These are my little cousins. They’re sort of loud and annoying, but the one on the right has these weird magical powers, which I guess it kind of cool.

This is baby Anthony. After about six glasses of wine I attempted to have a deep-and-meaningful with him about feelings and stuff, but he literally would just NOT stop BBMing his dealer.

During dinner my mother made everyone go around in a circle and say what they were thankful for. She wasn’t exactly pleased when the only thing I could come up with was “HBO.”

This is Bunny not enjoying my mother’s cooking about three minutes after she told him he needed a haircut.

He spent the entire dinner reading gossip magazines. When asked what he was thankful for, he responded, “The fact that baby Suri grew out her bangs, she looked way fugs before.”

I forgot / was too lazy to take a picture of the turkey before dinner, so this is what it looked like after we ate it. Slutevs.

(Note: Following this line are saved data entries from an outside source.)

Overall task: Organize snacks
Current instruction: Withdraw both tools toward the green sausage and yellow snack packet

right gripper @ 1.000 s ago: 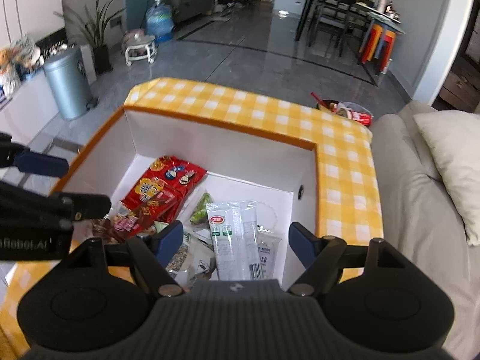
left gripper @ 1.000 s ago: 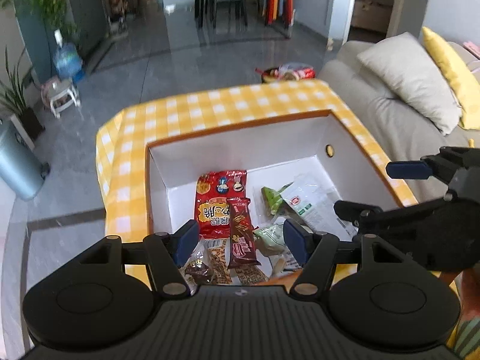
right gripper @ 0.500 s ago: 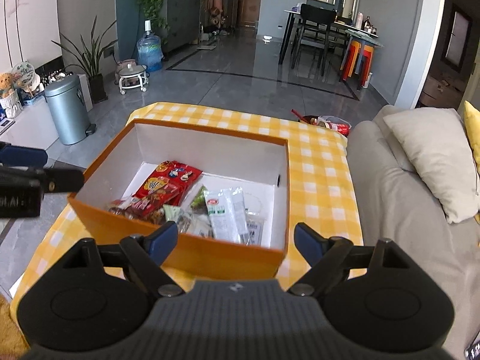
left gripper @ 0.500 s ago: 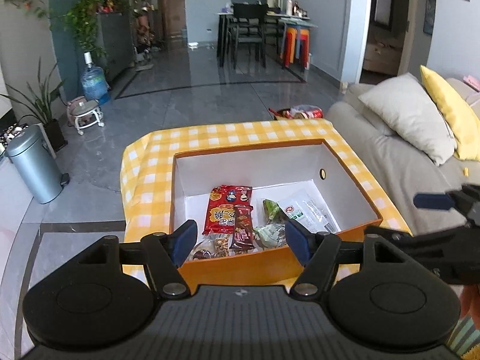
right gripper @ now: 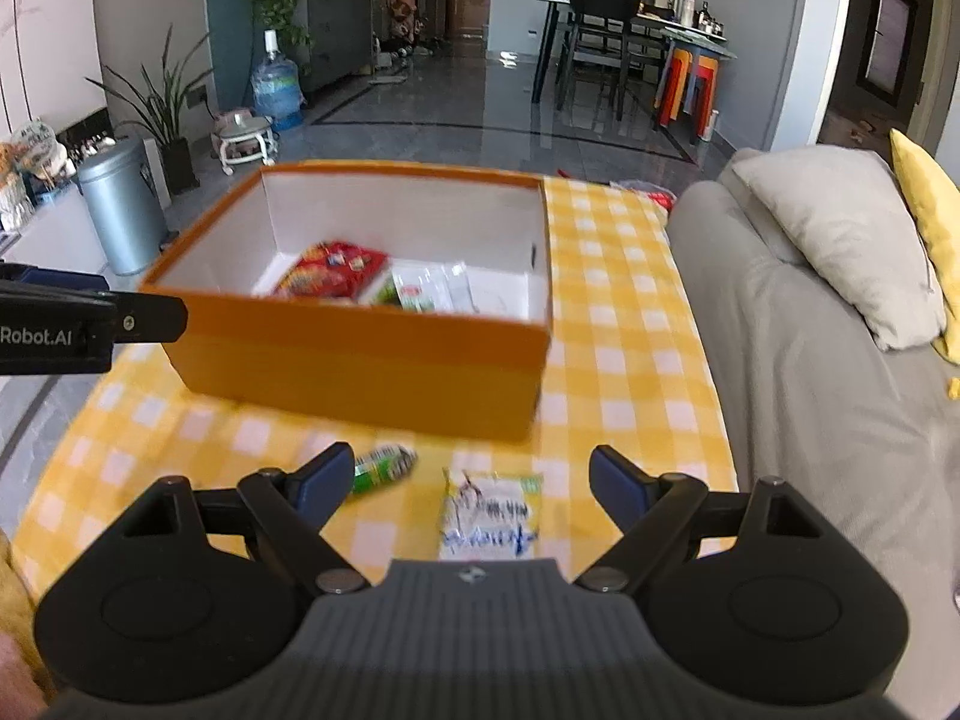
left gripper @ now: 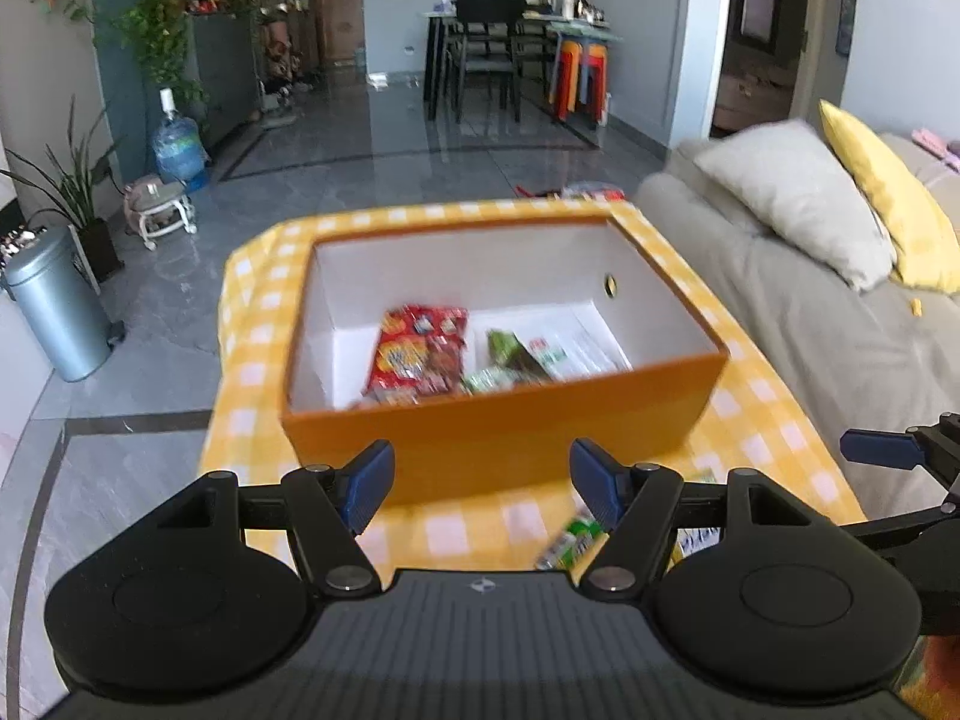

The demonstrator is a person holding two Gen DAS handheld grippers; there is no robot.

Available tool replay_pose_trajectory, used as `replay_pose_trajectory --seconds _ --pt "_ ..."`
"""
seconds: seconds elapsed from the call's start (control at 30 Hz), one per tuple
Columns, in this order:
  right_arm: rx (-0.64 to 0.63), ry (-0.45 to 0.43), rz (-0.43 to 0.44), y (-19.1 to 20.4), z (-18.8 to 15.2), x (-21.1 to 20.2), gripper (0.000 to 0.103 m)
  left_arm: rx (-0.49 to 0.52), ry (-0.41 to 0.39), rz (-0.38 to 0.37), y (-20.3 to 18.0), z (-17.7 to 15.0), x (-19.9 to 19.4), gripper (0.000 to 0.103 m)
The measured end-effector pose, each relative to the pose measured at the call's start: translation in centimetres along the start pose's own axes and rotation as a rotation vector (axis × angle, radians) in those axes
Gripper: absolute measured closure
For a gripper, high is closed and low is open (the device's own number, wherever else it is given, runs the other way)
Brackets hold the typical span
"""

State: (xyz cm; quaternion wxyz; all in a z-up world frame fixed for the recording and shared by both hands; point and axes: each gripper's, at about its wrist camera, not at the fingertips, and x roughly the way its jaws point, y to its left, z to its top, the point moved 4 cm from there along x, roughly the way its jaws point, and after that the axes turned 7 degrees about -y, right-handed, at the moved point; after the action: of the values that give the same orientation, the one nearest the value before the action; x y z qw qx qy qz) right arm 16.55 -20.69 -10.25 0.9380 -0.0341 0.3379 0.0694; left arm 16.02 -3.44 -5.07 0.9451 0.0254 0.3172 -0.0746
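Snack sorting: both grippers hovering empty, jaws standing wide apart.
Orange box is sitting far on the checked cloth, holding red and green packets. White packet is lying under the right gripper; lowering squarely should suit. Green packet, left, is crowding; left gripper is idling.

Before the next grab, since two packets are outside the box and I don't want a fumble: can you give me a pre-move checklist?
1. Right gripper open, empty: ok.
2. Left gripper open, empty: ok.
3. White packet lies flat, unobstructed on the checked cloth: ok.
4. Green packet apart from white packet: ok.
5. Orange box has room inside: ok.
6. Packets' exact edges: cannot tell, blurred.
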Motion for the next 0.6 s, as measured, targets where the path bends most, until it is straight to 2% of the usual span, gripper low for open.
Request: replay_pose_trajectory --seconds 0.27,0.6 --pt "0.063 0.066 -0.008 -1.2 -3.1 2.6 0.02 -0.037 0.101 -0.08 -2.0 -2.7 2.3 0.024" --pt "0.089 0.103 0.006 -1.9 -4.5 6.0 0.021 -0.06 0.203 -0.1 -2.9 -5.1 4.9 0.028"
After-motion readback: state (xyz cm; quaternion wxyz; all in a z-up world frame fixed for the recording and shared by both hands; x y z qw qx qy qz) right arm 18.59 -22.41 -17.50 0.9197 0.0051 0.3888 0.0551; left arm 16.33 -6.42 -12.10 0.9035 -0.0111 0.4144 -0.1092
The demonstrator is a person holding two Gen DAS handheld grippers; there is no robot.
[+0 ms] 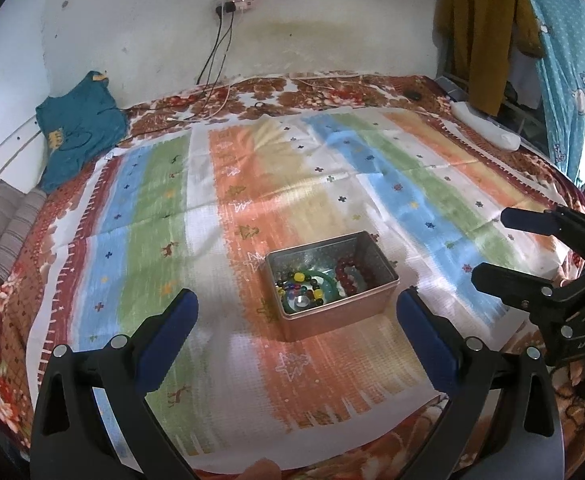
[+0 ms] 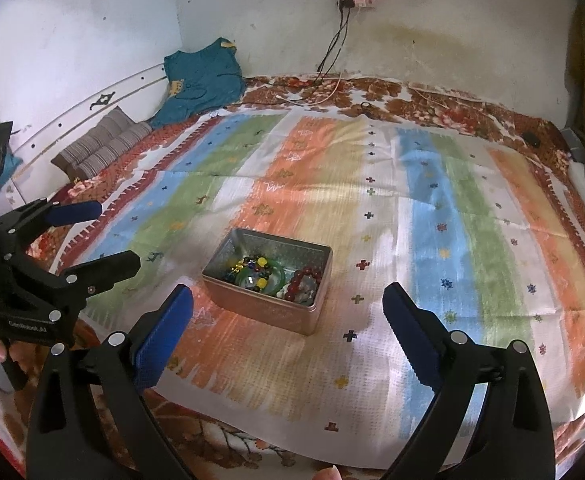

12 Replies to “Thanksgiving”

  1. I can't believe you have Bunny to stay with your family for the holidays! Hilarious – oh, to be a fly on the wall. I bet your parents are being terribly nice about it all (even if it doesn't seem so to you!)Hope you have a nice time. Eat lots of fresh fruit while you're home – wards off scurvy. x

  2. I'm totally convinced that my cousin and I invented Chrismukkah in about 1992 and that Josh Schwartz steals youth's semi-Semitic dreams.I know that's pretty irrelevant, but does this signal that 1/3 of the holiday season (or 1/4 if you count Kwanza) has already gone?